- **What you have to do**
Show every line from the entries that follow which holds the word "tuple".
━━━ Materials provided
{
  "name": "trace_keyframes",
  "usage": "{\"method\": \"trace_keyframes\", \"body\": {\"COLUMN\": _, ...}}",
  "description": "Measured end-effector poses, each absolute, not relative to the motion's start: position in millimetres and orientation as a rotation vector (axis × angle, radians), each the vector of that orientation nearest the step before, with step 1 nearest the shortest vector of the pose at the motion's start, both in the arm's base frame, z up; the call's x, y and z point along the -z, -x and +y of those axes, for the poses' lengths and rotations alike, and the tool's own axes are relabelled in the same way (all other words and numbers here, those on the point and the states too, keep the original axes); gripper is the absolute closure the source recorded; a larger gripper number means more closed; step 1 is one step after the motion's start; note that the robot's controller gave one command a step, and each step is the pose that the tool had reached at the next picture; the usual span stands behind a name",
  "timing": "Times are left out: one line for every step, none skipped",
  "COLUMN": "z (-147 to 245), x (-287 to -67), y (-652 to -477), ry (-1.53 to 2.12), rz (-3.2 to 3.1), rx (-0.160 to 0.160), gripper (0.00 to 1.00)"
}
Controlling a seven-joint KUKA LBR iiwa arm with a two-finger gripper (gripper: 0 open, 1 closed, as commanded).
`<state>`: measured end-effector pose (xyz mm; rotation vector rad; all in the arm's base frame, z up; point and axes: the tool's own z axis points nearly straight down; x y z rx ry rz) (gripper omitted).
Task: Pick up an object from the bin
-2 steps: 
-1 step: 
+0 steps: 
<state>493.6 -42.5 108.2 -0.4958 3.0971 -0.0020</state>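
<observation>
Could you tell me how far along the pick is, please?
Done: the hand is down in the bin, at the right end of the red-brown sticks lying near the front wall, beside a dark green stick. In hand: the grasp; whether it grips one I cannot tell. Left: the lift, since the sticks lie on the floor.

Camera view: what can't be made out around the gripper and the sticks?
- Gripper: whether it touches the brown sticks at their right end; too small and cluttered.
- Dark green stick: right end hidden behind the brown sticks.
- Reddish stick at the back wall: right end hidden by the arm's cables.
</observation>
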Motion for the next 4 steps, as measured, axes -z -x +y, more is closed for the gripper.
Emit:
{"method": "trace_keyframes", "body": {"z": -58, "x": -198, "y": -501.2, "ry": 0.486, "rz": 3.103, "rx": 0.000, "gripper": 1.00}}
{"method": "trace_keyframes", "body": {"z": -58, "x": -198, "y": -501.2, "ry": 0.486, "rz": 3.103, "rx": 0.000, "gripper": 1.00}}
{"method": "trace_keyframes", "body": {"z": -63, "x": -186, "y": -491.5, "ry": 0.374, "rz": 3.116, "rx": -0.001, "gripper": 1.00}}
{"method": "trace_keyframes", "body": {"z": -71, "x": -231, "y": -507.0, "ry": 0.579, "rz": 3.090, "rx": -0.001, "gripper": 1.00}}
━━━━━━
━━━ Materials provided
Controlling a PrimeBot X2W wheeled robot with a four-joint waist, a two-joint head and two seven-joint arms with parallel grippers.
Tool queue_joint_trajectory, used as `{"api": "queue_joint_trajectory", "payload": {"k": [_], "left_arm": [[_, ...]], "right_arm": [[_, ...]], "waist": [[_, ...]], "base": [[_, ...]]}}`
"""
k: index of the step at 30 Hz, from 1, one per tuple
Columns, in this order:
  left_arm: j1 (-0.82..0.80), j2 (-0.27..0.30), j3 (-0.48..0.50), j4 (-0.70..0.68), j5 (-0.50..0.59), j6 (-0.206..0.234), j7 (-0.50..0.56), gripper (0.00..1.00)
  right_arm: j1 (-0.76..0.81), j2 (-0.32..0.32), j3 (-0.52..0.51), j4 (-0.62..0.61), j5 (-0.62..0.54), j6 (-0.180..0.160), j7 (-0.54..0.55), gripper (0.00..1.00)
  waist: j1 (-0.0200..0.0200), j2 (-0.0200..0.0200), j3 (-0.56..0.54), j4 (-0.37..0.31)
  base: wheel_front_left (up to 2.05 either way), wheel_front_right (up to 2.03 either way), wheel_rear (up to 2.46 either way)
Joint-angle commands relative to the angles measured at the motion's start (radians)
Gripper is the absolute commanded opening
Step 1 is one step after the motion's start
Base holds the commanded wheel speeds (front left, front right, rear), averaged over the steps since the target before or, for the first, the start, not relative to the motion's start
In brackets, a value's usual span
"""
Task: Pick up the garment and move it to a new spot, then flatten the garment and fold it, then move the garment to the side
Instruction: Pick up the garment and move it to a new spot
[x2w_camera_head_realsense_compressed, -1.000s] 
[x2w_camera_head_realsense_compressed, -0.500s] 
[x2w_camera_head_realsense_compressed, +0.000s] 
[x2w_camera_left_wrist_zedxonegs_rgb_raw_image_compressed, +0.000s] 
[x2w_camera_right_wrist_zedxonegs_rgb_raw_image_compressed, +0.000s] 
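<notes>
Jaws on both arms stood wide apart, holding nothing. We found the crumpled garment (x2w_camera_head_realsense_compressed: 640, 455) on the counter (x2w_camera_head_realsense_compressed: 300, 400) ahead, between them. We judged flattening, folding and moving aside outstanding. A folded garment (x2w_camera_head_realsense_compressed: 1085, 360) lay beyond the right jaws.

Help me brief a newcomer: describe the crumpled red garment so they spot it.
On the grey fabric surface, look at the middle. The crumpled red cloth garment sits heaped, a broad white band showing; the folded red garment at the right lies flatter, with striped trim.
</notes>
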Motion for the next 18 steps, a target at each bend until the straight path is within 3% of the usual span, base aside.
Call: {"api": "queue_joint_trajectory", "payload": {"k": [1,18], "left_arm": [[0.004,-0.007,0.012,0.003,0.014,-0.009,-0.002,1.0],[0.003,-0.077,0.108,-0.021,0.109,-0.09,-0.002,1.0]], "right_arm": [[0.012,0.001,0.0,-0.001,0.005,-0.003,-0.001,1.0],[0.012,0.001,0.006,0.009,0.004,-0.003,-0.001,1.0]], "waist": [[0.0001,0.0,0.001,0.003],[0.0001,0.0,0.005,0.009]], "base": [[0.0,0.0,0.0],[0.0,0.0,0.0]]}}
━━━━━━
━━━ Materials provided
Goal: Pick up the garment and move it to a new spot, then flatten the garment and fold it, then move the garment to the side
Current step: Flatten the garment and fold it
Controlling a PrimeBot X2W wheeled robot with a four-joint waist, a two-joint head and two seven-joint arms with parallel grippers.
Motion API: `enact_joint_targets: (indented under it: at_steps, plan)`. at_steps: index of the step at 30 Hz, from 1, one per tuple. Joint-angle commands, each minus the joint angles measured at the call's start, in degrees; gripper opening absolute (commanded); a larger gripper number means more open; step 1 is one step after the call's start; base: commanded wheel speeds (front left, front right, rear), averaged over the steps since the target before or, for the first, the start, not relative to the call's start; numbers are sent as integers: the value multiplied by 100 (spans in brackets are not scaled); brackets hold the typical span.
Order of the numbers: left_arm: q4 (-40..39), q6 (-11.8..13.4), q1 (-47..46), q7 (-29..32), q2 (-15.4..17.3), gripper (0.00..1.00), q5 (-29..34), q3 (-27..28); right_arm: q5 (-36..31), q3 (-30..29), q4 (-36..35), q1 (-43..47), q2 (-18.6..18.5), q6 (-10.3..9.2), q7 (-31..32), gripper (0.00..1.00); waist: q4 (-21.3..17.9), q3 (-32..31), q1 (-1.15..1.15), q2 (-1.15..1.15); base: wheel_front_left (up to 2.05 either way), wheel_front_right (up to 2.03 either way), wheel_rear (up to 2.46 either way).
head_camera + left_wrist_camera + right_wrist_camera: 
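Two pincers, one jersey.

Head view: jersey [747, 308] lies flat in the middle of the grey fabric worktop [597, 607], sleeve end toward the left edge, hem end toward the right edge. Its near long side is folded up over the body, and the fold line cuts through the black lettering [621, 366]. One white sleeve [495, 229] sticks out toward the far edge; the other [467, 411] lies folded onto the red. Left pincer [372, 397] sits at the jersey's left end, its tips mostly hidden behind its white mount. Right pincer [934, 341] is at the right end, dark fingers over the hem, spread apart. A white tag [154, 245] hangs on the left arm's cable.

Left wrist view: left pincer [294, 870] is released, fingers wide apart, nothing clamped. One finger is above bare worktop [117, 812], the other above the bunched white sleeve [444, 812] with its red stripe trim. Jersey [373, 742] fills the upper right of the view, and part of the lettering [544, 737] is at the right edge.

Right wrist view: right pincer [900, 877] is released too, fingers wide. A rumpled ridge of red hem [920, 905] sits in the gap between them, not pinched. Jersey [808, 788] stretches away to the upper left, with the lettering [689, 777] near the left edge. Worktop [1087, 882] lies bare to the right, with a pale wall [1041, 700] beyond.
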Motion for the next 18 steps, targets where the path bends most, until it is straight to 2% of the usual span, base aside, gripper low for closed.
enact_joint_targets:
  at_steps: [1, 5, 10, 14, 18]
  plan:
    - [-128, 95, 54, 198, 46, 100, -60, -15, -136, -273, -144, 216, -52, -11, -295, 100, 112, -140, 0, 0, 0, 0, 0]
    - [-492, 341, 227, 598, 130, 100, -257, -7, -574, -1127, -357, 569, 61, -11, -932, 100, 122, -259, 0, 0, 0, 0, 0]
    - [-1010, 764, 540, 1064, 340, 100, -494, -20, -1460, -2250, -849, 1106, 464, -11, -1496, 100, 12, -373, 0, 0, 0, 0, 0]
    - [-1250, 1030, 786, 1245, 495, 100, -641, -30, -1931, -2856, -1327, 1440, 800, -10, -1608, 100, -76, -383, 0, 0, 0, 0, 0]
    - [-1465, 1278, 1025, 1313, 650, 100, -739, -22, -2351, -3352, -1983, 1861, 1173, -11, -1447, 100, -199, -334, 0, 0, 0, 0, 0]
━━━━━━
- **Answer to the exercise**
k: index of the step at 30 Hz, from 1, one per tuple
Motion API: `enact_joint_targets: (indented under it: at_steps, plan)`. at_steps: index of the step at 30 Hz, from 1, one per tuple. Joint-angle commands, each minus the joint angles measured at the call's start, in degrees; gripper opening absolute (commanded); a larger gripper number means more open; step 1 is one step after the call's start; base: commanded wheel speeds (front left, front right, rear), averaged over the steps since the target before or, for the first, the start, not relative to the call's start; numbers are sent as integers: the value multiplied by 100 (spans in brackets are not scaled); brackets hold the typical span.

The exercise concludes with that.